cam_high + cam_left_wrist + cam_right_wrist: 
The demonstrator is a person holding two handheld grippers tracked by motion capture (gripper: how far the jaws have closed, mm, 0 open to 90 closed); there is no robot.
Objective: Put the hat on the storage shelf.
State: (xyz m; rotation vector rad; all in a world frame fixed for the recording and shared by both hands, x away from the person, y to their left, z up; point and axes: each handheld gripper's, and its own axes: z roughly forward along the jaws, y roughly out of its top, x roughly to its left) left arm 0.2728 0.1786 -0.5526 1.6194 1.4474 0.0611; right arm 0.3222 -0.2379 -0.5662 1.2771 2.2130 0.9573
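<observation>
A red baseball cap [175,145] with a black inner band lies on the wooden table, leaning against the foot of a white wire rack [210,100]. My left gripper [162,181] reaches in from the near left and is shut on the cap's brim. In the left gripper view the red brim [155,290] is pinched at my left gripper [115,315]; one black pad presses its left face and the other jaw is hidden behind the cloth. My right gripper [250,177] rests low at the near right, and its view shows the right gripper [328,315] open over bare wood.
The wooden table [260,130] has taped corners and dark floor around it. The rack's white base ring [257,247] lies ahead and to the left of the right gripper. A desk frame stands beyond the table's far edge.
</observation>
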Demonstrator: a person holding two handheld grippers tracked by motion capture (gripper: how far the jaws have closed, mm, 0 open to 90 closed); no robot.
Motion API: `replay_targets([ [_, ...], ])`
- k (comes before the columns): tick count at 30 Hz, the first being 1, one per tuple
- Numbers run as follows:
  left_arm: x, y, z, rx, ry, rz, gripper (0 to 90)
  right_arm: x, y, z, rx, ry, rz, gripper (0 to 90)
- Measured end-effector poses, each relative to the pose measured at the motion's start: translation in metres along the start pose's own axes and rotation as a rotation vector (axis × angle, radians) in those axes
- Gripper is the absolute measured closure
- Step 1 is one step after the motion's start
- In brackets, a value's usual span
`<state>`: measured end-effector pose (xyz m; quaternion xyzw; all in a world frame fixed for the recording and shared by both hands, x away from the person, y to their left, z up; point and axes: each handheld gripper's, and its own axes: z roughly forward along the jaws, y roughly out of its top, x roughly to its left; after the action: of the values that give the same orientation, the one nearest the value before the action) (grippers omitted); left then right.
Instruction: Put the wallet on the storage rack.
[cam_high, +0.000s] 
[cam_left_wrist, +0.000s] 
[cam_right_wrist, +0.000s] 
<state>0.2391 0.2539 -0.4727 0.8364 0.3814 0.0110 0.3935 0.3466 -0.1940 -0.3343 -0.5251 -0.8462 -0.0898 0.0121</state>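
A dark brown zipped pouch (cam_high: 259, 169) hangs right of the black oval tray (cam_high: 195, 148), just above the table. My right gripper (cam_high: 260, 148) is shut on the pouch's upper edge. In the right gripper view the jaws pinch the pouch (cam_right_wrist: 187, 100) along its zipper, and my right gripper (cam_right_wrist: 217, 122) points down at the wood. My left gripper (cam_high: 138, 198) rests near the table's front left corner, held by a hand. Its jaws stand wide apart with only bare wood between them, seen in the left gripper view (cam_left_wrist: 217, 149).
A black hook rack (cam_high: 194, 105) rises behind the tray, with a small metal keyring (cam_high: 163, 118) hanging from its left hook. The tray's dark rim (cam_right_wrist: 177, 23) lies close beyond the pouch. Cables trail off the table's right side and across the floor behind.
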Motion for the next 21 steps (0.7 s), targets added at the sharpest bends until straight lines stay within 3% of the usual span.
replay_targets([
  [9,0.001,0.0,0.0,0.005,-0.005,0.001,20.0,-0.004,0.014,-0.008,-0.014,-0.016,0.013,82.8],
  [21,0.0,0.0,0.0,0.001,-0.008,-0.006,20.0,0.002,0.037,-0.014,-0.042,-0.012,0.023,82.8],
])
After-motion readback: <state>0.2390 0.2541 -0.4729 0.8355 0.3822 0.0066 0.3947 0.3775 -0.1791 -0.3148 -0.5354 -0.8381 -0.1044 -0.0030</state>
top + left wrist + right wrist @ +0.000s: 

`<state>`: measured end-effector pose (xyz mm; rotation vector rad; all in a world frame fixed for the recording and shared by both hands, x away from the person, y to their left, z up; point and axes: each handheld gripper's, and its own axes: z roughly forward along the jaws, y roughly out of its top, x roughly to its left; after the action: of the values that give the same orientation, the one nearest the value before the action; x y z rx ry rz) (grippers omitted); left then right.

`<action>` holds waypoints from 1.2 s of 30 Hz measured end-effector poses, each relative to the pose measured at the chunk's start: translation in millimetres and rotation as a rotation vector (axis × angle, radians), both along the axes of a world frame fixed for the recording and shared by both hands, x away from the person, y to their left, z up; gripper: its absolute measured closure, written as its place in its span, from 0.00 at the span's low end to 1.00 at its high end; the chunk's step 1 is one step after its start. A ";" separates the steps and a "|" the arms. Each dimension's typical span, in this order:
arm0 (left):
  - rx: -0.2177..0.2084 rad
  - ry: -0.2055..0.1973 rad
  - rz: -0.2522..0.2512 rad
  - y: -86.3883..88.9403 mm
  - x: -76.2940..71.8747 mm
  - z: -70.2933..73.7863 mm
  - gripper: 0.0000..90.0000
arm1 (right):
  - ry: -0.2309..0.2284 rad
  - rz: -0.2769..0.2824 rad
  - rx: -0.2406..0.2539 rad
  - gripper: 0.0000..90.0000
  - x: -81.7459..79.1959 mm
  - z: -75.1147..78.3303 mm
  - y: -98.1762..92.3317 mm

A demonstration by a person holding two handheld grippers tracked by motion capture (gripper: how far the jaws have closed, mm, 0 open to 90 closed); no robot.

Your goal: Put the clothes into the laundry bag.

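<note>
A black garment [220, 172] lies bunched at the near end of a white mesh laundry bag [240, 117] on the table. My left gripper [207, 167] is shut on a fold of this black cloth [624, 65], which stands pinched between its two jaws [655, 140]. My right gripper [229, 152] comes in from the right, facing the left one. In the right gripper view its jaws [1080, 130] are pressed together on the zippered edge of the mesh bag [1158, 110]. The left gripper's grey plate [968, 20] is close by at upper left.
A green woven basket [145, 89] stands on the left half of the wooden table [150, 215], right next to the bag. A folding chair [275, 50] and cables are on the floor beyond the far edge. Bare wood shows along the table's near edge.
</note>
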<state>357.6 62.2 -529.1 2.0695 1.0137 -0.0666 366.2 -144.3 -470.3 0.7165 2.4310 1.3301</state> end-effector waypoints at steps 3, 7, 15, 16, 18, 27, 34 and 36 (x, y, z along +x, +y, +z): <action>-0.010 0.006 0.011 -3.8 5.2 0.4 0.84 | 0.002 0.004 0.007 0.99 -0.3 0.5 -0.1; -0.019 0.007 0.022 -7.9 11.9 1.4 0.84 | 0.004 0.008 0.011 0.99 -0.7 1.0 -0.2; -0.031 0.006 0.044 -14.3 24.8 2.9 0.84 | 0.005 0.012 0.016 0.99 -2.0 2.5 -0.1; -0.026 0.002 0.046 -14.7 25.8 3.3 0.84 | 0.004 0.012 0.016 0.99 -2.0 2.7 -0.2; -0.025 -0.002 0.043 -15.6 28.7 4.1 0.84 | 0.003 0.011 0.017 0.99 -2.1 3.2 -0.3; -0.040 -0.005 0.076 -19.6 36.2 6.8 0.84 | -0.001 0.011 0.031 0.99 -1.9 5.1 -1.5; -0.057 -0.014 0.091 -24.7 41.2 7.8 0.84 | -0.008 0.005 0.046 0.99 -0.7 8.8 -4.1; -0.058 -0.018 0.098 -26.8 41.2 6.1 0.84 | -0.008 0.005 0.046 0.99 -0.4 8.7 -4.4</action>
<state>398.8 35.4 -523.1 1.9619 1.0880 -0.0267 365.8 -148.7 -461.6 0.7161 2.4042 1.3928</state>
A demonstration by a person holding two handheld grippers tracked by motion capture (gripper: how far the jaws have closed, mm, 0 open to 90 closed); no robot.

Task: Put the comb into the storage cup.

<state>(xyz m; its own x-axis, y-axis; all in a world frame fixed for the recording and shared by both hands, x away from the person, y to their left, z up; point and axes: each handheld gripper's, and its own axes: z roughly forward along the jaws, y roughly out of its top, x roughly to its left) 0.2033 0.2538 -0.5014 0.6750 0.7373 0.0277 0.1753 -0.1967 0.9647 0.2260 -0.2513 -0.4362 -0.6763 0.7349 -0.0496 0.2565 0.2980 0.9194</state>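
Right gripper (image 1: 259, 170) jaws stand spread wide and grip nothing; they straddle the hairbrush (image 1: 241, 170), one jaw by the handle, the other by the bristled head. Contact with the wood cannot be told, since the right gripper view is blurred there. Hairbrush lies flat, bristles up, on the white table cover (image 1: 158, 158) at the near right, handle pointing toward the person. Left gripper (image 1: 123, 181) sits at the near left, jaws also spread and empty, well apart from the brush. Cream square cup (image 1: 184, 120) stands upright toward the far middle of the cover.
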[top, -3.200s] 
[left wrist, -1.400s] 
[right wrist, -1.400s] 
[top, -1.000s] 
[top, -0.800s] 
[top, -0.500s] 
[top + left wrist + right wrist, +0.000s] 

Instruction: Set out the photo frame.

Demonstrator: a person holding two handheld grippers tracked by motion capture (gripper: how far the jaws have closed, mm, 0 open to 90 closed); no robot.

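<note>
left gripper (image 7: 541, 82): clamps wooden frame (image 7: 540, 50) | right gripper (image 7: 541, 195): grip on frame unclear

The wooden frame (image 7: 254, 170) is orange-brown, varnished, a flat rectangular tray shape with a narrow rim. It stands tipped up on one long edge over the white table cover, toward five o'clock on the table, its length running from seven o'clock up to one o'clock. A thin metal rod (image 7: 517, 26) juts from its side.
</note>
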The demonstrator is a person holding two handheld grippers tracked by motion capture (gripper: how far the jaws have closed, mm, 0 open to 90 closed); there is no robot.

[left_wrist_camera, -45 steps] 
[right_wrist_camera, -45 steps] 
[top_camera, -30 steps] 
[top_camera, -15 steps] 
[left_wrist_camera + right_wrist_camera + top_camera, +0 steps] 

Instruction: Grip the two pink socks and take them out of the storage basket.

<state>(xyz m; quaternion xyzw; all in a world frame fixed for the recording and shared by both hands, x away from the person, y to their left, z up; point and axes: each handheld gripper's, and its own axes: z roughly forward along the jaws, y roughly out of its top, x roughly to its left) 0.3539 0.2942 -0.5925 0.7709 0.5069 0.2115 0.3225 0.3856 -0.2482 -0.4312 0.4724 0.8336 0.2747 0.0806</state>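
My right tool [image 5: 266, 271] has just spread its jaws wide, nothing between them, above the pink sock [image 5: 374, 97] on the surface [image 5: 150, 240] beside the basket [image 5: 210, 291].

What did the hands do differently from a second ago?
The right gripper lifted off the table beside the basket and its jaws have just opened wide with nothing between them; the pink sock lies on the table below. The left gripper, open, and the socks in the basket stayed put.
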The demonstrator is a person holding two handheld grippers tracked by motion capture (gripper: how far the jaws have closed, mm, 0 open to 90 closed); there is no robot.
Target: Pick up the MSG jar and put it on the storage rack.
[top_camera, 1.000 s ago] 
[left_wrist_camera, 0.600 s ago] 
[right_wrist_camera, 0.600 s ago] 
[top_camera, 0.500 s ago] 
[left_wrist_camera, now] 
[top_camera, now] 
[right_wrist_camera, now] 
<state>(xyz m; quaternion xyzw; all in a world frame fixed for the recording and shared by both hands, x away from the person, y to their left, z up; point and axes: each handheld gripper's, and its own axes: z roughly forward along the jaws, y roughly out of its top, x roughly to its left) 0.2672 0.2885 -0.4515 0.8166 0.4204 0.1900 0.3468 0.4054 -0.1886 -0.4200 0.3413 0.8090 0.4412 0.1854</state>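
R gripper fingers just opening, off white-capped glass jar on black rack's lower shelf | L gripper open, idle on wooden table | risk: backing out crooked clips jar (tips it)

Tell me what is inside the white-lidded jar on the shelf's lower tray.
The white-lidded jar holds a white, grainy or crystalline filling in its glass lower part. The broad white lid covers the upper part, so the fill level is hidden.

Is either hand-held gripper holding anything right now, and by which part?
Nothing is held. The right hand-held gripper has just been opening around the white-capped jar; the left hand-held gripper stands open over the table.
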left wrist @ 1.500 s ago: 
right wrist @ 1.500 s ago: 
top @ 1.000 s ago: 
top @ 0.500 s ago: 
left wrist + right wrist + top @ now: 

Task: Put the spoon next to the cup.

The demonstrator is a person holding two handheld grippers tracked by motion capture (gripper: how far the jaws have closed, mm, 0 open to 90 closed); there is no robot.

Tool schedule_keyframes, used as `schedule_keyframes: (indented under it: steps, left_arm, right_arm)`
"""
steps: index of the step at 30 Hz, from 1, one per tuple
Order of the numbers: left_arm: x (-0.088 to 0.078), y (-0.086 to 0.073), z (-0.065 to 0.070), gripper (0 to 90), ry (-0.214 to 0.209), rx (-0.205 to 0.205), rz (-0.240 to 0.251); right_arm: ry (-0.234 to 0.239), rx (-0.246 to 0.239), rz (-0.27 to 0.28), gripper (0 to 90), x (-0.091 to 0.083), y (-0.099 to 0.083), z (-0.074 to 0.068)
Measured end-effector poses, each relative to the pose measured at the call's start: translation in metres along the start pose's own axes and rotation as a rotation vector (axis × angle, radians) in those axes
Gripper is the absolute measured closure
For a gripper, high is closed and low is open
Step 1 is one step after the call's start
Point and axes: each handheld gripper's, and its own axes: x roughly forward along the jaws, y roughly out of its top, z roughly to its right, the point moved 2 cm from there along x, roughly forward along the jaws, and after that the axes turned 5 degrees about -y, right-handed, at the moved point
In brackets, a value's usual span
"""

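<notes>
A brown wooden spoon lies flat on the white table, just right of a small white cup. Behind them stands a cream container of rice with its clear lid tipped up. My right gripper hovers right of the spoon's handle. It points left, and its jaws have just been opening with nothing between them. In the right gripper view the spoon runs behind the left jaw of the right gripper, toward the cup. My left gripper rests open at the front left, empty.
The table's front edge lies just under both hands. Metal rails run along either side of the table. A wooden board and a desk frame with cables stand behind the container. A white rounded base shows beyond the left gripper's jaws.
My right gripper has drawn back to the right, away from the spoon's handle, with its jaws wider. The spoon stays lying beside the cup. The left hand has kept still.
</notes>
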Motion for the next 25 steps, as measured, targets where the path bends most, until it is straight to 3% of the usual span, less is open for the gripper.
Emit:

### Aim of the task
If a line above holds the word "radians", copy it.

### Task answer
- Measured end-effector poses, each relative to the pose measured at the motion's start: translation in metres along the start pose's own axes and rotation as a rotation vector (axis × angle, radians) in those axes
`<action>` holds waypoints from 1.2 s of 30 Hz measured end-effector poses, each relative to the pose measured at the chunk's start: translation in millimetres and rotation as a rotation vector (axis × angle, radians), both along the axes of a world frame fixed for the recording and shared by both hands, x away from the person, y to their left, z up; gripper: its absolute measured closure, written as its place in its span, from 0.00 at the span's low end to 1.00 at its high end; the chunk's step 1 is one step after its start. A ";" separates the steps and a "|" the arms. Each dimension's typical span, in this order:
Measured end-effector poses, each relative to the pose measured at the call's start: translation in metres along the start pose's own axes and rotation as a rotation vector (axis × angle, radians) in those axes

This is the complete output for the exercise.